In view of the above findings of the court it has been submitted for the claimant that:

(a)the claimant worked from February 2009 to July 2011 as a house girl for the respondents and thereafter from December 2010 for 1st Respondent upon separation of the respondents in December 2010. The contract of employment and its termination on 2nd July 2011 was not disputed.

(b)The claimant supported her claim by way of oral evidence and it was an error for the court to find that the claimant’s oral evidence remained mere allegations. It was not necessary that the claimant produced documentary evidence to prove her case.

(c)Under Section 74 it was the duty of the Respondents to keep and maintain the employment records and failure to do so and produce the same to the court and, requiring the claimant to produce such documents amounted to shifting the burden of proof from the employer to the employee; unfairly so; and

(d)The respondents did not produce any documents to show that the claimant’s prayers were unfounded.

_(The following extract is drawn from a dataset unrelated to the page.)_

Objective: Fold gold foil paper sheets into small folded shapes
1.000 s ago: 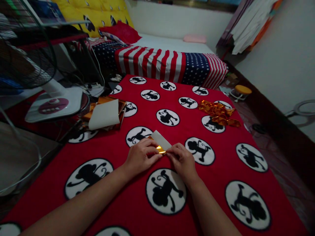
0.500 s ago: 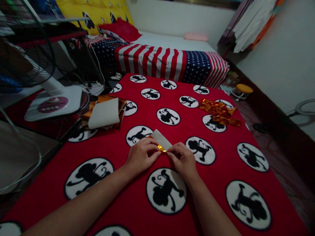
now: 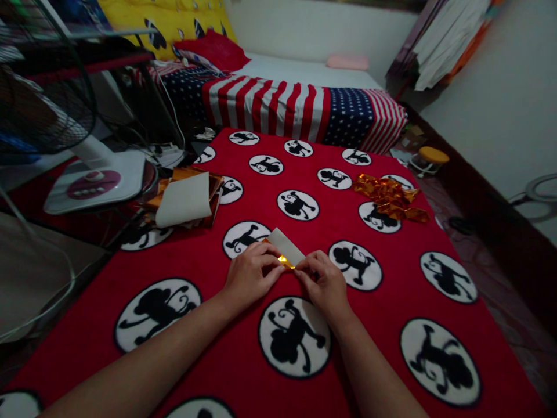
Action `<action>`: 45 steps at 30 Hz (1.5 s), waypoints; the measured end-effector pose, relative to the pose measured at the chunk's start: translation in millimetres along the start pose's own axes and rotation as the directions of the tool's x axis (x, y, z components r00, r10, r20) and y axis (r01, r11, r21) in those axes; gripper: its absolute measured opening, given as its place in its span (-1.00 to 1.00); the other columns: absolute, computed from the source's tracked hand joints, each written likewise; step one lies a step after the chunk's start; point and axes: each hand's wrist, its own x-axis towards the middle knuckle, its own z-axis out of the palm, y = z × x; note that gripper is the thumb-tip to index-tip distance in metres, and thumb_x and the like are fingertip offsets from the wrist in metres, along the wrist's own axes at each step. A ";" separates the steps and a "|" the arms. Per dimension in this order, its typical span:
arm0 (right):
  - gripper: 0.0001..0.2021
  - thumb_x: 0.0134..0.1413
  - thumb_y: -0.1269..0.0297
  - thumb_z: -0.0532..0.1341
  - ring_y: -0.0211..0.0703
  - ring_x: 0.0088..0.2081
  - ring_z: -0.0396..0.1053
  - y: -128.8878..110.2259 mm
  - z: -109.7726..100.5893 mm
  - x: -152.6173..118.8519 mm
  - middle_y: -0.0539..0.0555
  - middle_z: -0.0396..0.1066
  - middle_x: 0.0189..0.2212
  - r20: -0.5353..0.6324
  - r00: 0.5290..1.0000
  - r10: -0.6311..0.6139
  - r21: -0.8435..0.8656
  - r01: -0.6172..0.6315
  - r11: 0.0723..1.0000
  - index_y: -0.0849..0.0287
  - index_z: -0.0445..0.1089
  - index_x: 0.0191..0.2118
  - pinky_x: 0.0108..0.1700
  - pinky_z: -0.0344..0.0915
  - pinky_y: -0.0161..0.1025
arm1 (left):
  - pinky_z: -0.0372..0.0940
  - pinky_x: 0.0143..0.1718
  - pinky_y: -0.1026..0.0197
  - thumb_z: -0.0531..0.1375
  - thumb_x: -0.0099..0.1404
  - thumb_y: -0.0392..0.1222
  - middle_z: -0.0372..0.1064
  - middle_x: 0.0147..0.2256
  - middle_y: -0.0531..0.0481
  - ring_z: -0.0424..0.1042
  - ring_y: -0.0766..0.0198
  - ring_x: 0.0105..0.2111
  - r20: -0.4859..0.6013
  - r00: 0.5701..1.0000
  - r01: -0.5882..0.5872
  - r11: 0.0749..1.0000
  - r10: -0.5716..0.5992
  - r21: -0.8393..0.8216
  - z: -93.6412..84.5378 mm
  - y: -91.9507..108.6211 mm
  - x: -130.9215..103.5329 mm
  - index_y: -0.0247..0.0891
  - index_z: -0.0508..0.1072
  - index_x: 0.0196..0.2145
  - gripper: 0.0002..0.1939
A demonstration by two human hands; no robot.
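A sheet of gold foil paper point(image 3: 286, 247) lies on the red cloth, its pale backing upward and its near edge turned over to show a shiny gold strip. My left hand point(image 3: 256, 270) pinches that folded edge between thumb and fingers on the left. At the right end of the strip, my right hand point(image 3: 322, 278) pinches the same paper, thumb and forefinger together. Parts of the fold are hidden under my fingers.
A stack of foil paper point(image 3: 185, 200) rests at the cloth's left edge, beside a fan base point(image 3: 96, 183). Folded gold foil pieces point(image 3: 387, 194) lie at the right. Beyond the red monkey-print cloth point(image 3: 270, 191) stands a bed point(image 3: 270, 107); a yellow stool point(image 3: 434, 155) is on the floor.
Both hands keep their hold on the foil paper with hardly any movement. The view has shifted very slightly.
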 end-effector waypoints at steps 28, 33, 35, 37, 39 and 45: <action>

For the respondents it was submitted that the court was right in holding that the oral contract did not constitute a valid contract from which the claims were discernable. In absence of “a contract before the court” it is difficult to tell the claimant’s entitlement. Further a copy of the order under review has not been extracted and was not annexed on the application.

The court has considered the grounds for review as set out in rule 32 of the rules of the court as well as the submissions by Counsel and makes the following findings:

(a)The court found that the parties were in an oral contract of employment and the entire transaction was oral. On the material on record and the submissions made, the court’s finding cannot be faulted.

(b)In the assessment of the court, neither the claimant nor the Respondents advanced enough evidence to support the claim or counter claims. In absence of enough evidence the averment remain allegations.

(c)The ground for review in the assessment of the court is the weighting of the evidence by the court; that the court did not place necessary weight on the oral evidence before it.

(d)The court finds that the weight given to the evidence by the court is not a ground for review. In making this finding, the court has considered all the grounds for review stipulated in rule 32 of the Industrial Court (Procedure) Rules, 2010 and finds that none of the grounds has been satisfied in the instant case.

Accordingly the court finds that the measure of the weight the court shall place on any piece of evidence is the prerogative of the trial court and that weight cannot found a ground for review of the decision of the court. In the instant case it has not been said that the court misdirected itself in the analysis of the evidence thereby leading to miscourage of justice. Had it been the case, a good case for review would have been well grounded.

In the circumstances, the application for review is dismissed with costs.

Signed, dated and delivered in court this 9th day of November, 2012.